この時も私はただ泣いていることしかできなかった。何故こんなことになってしまったのかわからなかった。


そして全員が紙に書き終わった頃を見計らって先生が声を出した。

『それでは紙を回収して回ります』

そう言って先生は一人ずつ机を回り紙を回収し始めた。

全員分を回収し終わると先生は1枚ずつ紙を開き始めた。クラス全員がその光景を見守っていた。

先生は無表情で紙を開き続けた。そして全ての紙を開き終わると残念そうな顔をしてクラス全員を見回した。

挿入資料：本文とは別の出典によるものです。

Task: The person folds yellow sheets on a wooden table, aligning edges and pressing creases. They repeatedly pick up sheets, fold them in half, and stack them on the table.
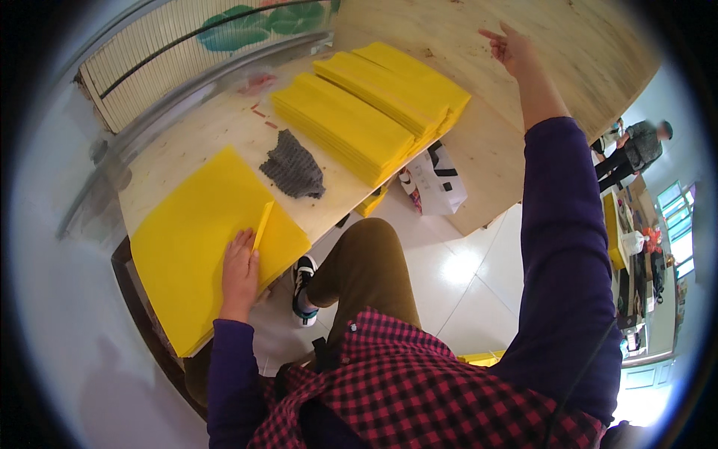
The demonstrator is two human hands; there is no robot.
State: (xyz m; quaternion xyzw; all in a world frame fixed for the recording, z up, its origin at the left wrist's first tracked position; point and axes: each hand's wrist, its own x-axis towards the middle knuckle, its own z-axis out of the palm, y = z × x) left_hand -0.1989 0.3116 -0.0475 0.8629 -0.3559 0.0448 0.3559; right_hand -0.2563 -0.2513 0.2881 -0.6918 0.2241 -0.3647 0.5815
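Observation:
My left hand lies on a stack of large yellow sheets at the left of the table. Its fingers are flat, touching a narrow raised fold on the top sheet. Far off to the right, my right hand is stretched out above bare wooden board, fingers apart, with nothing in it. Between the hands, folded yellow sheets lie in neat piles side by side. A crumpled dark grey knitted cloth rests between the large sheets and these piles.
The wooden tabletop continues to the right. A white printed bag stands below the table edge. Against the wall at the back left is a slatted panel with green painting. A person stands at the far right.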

『誰も名乗り出てくれなくて先生非常に悲しいです。皆の中にそんなことをする人がいるとは思いたくないですが起こってしまっているのでどうしようもないですね・・・』

やはり誰も名乗り出なかったのである。それから先生は1時間目の間イジメについて話し続けた。


休み時間になると葉月を含めた数人が私のところへやってきた。

『色乃、大丈夫?』

葉月が声をかけてくれた。

『うん・・・ありがとう・・・』

私はうまく返事が出来なかった。それを見た友達の1人が

『大丈夫よ!たまたま変なことが続いてるだけで色乃は悪くないんだから!私達だっているんだし!ね?』

私は涙が止まらなかった。やっぱり友達がいてよかったと思った。

『これからも私達は色乃と一緒にいるから大丈夫よ!ねっ皆!』

葉月がそう言って他の皆がうん!と答えた。

それから皆は私の机を綺麗に拭いてくれたのだ。


その日以降私に対するイジメはなくなった。しかしあの日の翌日数人が同時に学校を休んだのである。

後に私は休んだ人が犯人だということを知った。悪意を持ってでも私に関わることには変わりなかったのだ。